Please write the data out once more, exactly as it is given.
*** Block opens ***
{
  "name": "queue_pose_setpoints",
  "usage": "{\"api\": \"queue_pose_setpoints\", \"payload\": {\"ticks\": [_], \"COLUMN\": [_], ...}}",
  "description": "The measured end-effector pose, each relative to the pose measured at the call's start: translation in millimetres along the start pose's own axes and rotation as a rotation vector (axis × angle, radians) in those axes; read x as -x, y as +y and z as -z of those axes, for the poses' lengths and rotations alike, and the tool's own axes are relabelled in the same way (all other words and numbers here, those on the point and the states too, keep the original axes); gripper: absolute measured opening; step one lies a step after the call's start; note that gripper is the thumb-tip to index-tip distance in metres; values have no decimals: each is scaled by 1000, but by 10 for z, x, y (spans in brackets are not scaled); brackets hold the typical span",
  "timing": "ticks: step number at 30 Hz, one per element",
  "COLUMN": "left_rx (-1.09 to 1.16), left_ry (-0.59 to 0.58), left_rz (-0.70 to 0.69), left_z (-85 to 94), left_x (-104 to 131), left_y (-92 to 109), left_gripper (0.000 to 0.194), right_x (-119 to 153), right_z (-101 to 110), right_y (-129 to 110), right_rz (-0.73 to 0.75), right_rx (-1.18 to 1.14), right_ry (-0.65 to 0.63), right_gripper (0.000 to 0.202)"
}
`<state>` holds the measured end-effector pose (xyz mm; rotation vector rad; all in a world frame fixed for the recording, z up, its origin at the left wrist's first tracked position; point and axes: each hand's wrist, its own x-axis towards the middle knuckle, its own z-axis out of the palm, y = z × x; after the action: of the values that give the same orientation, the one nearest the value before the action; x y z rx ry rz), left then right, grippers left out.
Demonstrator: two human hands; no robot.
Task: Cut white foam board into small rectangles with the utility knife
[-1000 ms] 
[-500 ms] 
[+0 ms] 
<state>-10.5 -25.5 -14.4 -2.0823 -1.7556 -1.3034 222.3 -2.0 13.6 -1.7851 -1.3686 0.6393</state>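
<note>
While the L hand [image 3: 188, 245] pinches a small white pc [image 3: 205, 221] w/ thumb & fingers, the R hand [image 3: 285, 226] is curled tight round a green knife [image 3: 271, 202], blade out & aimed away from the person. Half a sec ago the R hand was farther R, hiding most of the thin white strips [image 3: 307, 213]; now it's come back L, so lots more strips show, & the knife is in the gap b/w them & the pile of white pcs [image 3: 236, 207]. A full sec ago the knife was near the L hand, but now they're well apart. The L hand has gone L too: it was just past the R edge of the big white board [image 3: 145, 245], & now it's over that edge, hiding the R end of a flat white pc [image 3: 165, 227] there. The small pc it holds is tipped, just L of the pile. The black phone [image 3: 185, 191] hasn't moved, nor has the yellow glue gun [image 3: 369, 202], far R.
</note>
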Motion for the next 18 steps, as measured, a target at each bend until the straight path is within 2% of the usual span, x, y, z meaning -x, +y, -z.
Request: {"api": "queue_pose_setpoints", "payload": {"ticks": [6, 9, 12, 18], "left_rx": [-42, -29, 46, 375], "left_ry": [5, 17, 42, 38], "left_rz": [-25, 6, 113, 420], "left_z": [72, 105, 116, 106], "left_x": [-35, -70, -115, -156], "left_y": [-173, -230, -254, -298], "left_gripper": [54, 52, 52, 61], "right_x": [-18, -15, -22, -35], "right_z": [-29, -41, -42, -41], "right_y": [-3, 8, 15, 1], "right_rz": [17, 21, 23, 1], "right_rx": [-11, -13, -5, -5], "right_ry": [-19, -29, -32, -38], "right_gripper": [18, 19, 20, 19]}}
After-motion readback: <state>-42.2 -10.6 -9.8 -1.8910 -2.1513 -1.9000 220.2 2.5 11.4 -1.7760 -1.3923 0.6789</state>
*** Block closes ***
SOLUTION:
{
  "name": "queue_pose_setpoints",
  "usage": "{\"api\": \"queue_pose_setpoints\", \"payload\": {\"ticks\": [_], \"COLUMN\": [_], ...}}",
  "description": "The measured end-effector pose, each relative to the pose measured at the call's start: translation in millimetres along the start pose's own axes and rotation as a rotation vector (axis × angle, radians) in those axes; read x as -x, y as +y and z as -z of those axes, for the poses' lengths and rotations alike, and the tool's own axes are relabelled in the same way (all other words and numbers here, those on the point and the states too, keep the original axes); gripper: absolute measured opening; step one lies a step after the call's start; note that gripper is the thumb-tip to index-tip distance in metres; values have no decimals: each is scaled by 1000, but by 10 for z, x, y (spans in brackets are not scaled); brackets hold the typical span",
  "timing": "ticks: step number at 30 Hz, one per element",
  "COLUMN": "left_rx (-1.09 to 1.16), left_ry (-0.59 to 0.58), left_rz (-0.70 to 0.69), left_z (-85 to 94), left_x (-104 to 131), left_y (-92 to 109), left_gripper (0.000 to 0.194), right_x (-119 to 153), right_z (-101 to 110), right_y (-129 to 110), right_rz (-0.73 to 0.75), right_rx (-1.18 to 1.14), right_ry (-0.65 to 0.63), right_gripper (0.000 to 0.202)"
}
`<state>` holds the measured end-effector pose (xyz mm; rotation vector rad; all in a world frame fixed for the recording, z up, its origin at the left wrist's first tracked position; point and axes: each hand's wrist, its own x-axis towards the middle knuckle, its own z-axis out of the palm, y = z × x; after the action: of the values that give the same orientation, the one nearest the value before the action; x y z rx ry rz), left then right, grippers left out.
Demonstrator: two human hands; no robot.
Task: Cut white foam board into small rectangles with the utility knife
[-1000 ms] 
[-500 ms] 
[+0 ms] 
<state>-10.5 -25.5 -14.4 -2.0823 -1.7556 -1.3034 222.3 -2.0 13.6 -1.7851 -1.3686 0.6393</state>
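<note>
While the L hand [image 3: 188, 245] pinches a small white pc [image 3: 205, 221] w/ thumb & fingers, the R hand [image 3: 285, 226] is curled tight round a green knife [image 3: 271, 202], blade out & aimed away from the person. Half a sec ago the R hand was farther R, hiding most of the thin white strips [image 3: 307, 213]; now it's come back L, so lots more strips show, & the knife is in the gap b/w them & the pile of white pcs [image 3: 236, 207]. A full sec ago the knife was near the L hand, but now they're well apart. The L hand has gone L too: it was just past the R edge of the big white board [image 3: 145, 245], & now it's over that edge, hiding the R end of a flat white pc [image 3: 165, 227] there. The small pc it holds is tipped, just L of the pile. The black phone [image 3: 185, 191] hasn't moved, nor has the yellow glue gun [image 3: 369, 202], far R.
</note>
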Motion for the next 18 steps, as measured, a target at each bend until the straight path is within 2% of the usual span, x, y, z meaning -x, +y, -z.
Request: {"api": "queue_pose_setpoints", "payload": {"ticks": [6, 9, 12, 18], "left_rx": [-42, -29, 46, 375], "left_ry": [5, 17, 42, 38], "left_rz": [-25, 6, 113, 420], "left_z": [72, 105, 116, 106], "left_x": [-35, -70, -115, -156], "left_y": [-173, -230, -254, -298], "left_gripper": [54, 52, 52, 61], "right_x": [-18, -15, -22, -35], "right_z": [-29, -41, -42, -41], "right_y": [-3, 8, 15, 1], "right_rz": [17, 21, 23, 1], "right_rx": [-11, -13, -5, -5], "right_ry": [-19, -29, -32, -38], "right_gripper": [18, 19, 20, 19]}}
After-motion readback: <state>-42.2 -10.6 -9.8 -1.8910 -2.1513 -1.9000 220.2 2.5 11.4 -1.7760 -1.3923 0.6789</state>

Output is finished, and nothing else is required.